**PROBLEM DESCRIPTION:**
Taking the entries below from the top, restate each line exactly and end with the line containing "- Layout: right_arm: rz".

[Start of section]

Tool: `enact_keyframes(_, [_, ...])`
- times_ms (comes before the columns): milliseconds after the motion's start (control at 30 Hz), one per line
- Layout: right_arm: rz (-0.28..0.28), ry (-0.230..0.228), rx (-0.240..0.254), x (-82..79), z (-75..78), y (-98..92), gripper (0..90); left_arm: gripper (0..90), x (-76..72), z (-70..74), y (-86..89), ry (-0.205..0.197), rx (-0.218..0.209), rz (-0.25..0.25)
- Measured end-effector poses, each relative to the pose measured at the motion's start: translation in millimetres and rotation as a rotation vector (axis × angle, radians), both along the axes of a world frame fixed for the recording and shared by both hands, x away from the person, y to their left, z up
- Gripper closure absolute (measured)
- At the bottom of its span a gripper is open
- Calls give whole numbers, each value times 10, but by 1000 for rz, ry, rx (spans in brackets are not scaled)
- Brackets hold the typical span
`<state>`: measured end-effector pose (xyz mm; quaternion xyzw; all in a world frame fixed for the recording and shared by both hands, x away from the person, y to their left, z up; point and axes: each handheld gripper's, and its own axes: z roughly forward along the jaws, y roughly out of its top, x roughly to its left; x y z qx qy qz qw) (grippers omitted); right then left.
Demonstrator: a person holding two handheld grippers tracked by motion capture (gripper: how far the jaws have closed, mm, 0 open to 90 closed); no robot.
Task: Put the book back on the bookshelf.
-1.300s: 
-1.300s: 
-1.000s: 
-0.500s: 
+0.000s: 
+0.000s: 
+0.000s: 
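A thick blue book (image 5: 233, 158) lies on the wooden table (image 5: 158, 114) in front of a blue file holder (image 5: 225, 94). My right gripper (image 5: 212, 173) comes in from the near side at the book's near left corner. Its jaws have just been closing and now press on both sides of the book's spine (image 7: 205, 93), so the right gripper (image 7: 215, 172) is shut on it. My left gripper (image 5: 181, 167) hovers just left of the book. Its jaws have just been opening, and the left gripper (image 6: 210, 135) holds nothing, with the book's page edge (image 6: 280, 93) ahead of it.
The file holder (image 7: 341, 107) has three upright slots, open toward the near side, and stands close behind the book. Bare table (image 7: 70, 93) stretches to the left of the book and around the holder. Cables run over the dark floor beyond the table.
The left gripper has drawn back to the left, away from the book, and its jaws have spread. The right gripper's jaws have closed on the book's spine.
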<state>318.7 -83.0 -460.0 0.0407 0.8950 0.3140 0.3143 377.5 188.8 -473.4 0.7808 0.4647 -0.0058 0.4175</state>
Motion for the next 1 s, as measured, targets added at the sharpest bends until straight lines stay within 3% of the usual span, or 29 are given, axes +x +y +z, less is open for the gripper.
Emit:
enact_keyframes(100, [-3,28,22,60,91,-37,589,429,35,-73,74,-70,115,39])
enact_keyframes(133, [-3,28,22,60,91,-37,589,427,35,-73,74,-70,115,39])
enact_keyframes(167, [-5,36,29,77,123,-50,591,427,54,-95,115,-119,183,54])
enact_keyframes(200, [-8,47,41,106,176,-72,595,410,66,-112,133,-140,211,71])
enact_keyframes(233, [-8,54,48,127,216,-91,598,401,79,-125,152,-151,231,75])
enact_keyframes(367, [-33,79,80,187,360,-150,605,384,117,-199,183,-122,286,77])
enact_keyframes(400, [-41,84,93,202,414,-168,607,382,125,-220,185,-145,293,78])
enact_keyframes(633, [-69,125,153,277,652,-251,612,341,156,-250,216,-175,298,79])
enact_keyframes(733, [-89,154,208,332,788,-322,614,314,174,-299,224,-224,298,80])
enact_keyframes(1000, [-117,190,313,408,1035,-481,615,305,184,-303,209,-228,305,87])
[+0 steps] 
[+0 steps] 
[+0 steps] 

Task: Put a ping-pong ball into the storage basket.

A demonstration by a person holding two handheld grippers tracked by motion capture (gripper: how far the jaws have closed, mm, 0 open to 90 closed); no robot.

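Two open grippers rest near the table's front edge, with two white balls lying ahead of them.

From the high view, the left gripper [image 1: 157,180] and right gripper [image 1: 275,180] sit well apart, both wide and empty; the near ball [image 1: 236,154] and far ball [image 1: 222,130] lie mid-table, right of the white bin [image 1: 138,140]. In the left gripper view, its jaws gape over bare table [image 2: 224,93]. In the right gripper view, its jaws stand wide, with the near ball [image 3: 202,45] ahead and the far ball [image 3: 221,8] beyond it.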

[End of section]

**ANSWER TO THIS EXERCISE:**
Tool: `enact_keyframes(_, [_, ...])`
- times_ms (comes before the columns): milliseconds after the motion's start (control at 30 Hz), one per line
- Layout: right_arm: rz (-0.28..0.28), ry (-0.230..0.228), rx (-0.240..0.254), x (-82..79), z (-75..78), y (-98..92), gripper (0..90); left_arm: gripper (0..90), x (-76..72), z (-70..74), y (-86..89), ry (-0.205..0.197), rx (-0.218..0.209), rz (-0.25..0.25)

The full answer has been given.